製作発表では、蜷川が「渋谷の街がどんなに清潔に、あるいは高度な科学によって作られようと、そこには一種のばい菌のようなものが必要なんです。ばい菌のように、あるいは猛毒を持った獣のように、荒れ狂い人々に毒を吹きかける。できるだけ迷惑になるような。世界はそういう混濁したものと同時に成立するんだということを忘れないで頑張りたいと思います」とあいさつした。
主演を務める綾野は「気の狂った前川さんの台本と、怪獣の蜷川幸雄さんと一緒に戦えるのは非常に楽しいので。まあ、怖くもありますが(笑)。2人にとって毒の根源になれるよう、お2人の餌になろうと思っています」と意気込みを語った。また、舞台初主演については「主演であるということに何かを気負うというのはとうに捨てたので、“主演だから”ということはありませんが、挑戦できる幅が広がるのであれば、主演ということをポジティブに使えたらと思っています。引っ張っていくというよりもおもちゃのように扱っていただければ」と告白。
舞台初挑戦となる前田は「今回、蜷川さんからお話をいただいたときには、本当にびっくりしました。とても悩ませてもらっちゃったんですが、蜷川さんにお会いしたときに『ぜひ、違う世界に連れていってほしい』と思うことができました。蜷川さん、皆さんと一緒に、自分が何を見つけられるのかすごく楽しみです」と心境を明かし、「舞台というのは皆さんとのコミュニケーションが必要なのかなと思うので、わたしはまず皆さんと仲良くなるところから。そうじゃないと、自分らしくもいられないのかなと思うので。でも、六平さんにお会いしたら(ムードメーカーで気軽に話し掛けてくれるため)少し楽になりました(笑)」とにっこり。

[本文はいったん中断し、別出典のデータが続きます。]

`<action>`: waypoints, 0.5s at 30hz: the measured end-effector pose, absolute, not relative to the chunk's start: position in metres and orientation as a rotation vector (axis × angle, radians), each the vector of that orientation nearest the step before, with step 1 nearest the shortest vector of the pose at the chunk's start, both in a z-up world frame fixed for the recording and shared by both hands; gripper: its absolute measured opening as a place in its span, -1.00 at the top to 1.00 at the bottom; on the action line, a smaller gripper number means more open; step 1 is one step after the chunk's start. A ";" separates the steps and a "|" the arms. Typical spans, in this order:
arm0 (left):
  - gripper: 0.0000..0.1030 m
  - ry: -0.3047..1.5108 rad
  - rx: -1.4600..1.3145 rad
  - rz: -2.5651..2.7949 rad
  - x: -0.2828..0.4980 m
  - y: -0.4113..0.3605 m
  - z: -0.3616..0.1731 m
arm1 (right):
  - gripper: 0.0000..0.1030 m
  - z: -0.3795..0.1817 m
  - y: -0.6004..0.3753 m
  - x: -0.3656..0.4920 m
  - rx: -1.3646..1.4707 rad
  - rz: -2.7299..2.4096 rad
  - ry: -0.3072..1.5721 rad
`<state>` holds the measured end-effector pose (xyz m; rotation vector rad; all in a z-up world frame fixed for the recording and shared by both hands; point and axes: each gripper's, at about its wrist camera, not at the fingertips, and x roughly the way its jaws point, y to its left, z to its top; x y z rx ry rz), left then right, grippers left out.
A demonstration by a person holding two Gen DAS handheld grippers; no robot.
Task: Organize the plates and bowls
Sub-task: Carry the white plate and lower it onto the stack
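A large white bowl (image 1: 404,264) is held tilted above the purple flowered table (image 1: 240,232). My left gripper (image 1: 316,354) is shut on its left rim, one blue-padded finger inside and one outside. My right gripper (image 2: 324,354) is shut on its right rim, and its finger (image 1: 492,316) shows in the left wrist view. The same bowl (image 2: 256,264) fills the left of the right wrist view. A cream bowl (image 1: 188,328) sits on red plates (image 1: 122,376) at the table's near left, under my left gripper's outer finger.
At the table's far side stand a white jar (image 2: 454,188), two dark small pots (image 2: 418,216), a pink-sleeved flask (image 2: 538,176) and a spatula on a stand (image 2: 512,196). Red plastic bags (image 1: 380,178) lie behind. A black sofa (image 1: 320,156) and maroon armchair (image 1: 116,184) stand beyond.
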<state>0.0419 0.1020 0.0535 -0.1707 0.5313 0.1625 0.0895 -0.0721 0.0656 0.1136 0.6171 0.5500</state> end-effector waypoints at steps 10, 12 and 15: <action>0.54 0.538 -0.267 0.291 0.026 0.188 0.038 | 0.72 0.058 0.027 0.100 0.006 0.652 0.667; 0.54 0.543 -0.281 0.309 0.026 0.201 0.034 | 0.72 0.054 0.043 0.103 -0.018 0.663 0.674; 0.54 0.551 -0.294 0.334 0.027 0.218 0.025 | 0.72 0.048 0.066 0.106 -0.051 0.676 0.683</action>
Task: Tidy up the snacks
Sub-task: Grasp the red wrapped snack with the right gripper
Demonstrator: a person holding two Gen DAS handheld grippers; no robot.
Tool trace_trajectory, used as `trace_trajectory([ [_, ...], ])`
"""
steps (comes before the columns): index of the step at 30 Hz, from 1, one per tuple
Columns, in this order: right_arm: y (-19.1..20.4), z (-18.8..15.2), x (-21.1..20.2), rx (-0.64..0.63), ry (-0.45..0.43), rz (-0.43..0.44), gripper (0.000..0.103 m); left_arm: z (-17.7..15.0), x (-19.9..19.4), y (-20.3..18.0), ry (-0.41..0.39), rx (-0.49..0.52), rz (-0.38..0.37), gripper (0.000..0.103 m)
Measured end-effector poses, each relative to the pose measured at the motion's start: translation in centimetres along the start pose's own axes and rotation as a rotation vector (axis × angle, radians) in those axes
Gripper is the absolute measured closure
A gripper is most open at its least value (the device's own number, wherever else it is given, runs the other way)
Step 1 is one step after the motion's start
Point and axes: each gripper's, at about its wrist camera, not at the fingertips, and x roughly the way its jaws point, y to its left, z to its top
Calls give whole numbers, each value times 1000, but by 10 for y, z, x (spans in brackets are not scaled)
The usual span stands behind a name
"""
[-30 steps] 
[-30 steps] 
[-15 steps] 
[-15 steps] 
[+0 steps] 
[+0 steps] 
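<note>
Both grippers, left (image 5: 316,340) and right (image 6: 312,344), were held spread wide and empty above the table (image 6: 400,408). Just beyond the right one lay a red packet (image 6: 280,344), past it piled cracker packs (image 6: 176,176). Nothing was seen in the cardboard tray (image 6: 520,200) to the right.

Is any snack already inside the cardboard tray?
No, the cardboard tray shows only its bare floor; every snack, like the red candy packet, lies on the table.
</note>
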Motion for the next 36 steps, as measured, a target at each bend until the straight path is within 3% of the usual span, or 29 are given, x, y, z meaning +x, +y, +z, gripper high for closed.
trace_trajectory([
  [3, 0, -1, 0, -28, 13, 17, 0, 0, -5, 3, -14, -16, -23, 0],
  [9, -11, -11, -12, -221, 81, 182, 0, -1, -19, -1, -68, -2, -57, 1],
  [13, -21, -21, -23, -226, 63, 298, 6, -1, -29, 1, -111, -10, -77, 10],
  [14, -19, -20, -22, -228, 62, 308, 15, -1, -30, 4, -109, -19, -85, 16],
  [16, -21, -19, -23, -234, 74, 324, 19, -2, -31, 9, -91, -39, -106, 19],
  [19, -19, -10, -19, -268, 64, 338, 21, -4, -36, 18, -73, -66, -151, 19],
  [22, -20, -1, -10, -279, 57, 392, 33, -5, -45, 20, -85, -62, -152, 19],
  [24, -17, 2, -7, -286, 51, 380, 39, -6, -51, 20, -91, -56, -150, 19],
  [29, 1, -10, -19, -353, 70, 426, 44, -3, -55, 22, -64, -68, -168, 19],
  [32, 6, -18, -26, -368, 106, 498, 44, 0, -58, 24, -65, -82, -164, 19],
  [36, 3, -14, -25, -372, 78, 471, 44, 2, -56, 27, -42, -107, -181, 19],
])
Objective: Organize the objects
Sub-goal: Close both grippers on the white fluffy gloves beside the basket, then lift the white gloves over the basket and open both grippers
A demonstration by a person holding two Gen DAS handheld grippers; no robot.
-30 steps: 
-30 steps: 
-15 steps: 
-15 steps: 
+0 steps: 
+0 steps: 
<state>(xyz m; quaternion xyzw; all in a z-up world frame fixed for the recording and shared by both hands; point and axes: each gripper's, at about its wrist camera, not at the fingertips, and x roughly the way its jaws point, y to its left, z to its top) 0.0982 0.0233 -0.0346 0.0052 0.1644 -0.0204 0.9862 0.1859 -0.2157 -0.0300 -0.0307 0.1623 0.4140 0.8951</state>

一方、成宮は「蜷川さんとは7年ぶりにお仕事をさせていただきます。自分の中で、すごく磨耗した部分があるとしたら、そのナイフをもうちょっと尖らせたいなという気持ちで、恐ろしい蜷川さんに立ち向かおうと思います。猛毒な自分を舞台の上で見せられればと思っております」と告白。報道陣から「蜷川演出初挑戦の綾野さんと前田さんにアドバイスは?」と聞かれると、「アドバイスなんかないですよ…(苦笑)。蜷川さんの側にあまり固い物を置かないようにスタッフに言っておきます」とリップサービスで笑いを誘いながらも「僕も自分自身、精一杯なところで蜷川さんには挑むことになると思うので、言葉ではなく皆さんと気持ちでつながれたらいいなと思っています」と話した。